TRY IT => From the first line to the last, restate the material word for word; pictures stay out.

SUPPLIED DATA =>
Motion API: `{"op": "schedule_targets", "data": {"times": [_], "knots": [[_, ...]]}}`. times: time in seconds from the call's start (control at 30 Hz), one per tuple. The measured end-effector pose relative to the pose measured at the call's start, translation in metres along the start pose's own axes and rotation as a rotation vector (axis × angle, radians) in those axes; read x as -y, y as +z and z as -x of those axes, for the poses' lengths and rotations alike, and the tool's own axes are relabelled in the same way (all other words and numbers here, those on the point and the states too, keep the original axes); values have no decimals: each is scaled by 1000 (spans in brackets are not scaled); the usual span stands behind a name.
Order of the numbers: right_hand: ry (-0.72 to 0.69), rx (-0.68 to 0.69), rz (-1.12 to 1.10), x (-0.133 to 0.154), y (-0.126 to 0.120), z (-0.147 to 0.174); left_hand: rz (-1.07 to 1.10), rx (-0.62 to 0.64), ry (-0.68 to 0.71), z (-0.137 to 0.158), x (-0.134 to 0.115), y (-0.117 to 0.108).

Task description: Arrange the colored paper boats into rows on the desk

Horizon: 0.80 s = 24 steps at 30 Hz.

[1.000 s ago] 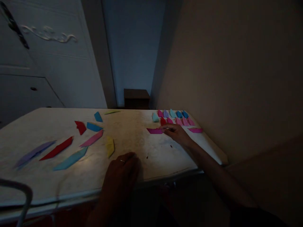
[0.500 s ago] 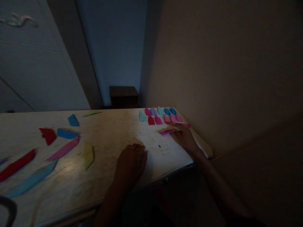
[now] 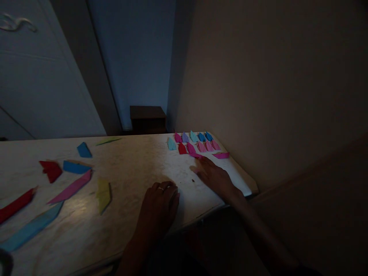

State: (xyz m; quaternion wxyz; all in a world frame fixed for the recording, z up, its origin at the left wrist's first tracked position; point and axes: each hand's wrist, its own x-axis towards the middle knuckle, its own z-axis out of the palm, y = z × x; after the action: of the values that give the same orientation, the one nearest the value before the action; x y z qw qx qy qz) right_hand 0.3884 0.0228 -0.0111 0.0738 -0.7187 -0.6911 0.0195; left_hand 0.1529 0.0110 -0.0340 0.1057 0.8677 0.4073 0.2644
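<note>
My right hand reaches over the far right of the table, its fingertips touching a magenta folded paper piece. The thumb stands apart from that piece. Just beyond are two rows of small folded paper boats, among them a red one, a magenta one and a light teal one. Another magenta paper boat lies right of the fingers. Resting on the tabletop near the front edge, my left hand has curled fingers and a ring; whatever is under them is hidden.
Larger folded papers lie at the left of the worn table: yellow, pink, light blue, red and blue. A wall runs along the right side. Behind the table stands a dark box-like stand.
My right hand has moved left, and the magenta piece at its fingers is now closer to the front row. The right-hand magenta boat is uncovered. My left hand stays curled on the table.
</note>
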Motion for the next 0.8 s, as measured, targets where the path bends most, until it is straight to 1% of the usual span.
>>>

SOLUTION TO THIS PROBLEM =>
Motion API: `{"op": "schedule_targets", "data": {"times": [_], "knots": [[_, ...]]}}`. times: time in seconds from the call's start (control at 30 Hz), one per tuple. The measured end-effector pose relative to the pose measured at the call's start, translation in metres along the start pose's own axes and rotation as a rotation vector (axis × angle, radians) in those axes; read x as -y, y as +z and z as -x of those axes, for the poses' lengths and rotations alike, and the tool's own axes are relabelled in the same way (all other words and numbers here, those on the point and the states too, keep the original axes); values have no decimals: each is scaled by 1000 (spans in brackets are not scaled); the usual span stands behind a name.
Order of the numbers: right_hand: ry (-0.72 to 0.69), rx (-0.68 to 0.69), rz (-1.12 to 1.10), x (-0.133 to 0.154), y (-0.126 to 0.120), z (-0.147 to 0.174); left_hand: rz (-1.07 to 1.10), rx (-0.62 to 0.64), ry (-0.68 to 0.71), z (-0.137 to 0.158), x (-0.134 to 0.115), y (-0.117 to 0.108).

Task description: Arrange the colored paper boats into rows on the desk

Horizon: 0.80 s = 24 steps at 30 Hz.

[1.000 s ago] 
[0.500 s ago] 
[now] 

State: (xyz m; quaternion wxyz; all in a world frame fixed for the recording, z up, its origin at the left wrist's first tracked position; point and axes: each hand's wrist, its own x-axis towards the middle knuckle, its own z-axis out of the palm, y = z × x; after the action: of the values that give the same orientation, the one nearest the value before the action; x y z qw qx qy qz) right_hand 0.3884 0.0228 -0.0111 0.0738 -0.7187 -0.6911 0.0195; left_hand 0.1529 0.0110 -0.0340 0.1057 0.8677 0.4073 0.2644
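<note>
My right hand reaches over the far right of the table, its fingertips touching a magenta folded paper piece. The thumb stands apart from that piece. Just beyond are two rows of small folded paper boats, among them a red one, a magenta one and a light teal one. Another magenta paper boat lies right of the fingers. Resting on the tabletop near the front edge, my left hand has curled fingers and a ring; whatever is under them is hidden.
Larger folded papers lie at the left of the worn table: yellow, pink, light blue, red and blue. A wall runs along the right side. Behind the table stands a dark box-like stand.
My right hand has moved left, and the magenta piece at its fingers is now closer to the front row. The right-hand magenta boat is uncovered. My left hand stays curled on the table.
</note>
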Motion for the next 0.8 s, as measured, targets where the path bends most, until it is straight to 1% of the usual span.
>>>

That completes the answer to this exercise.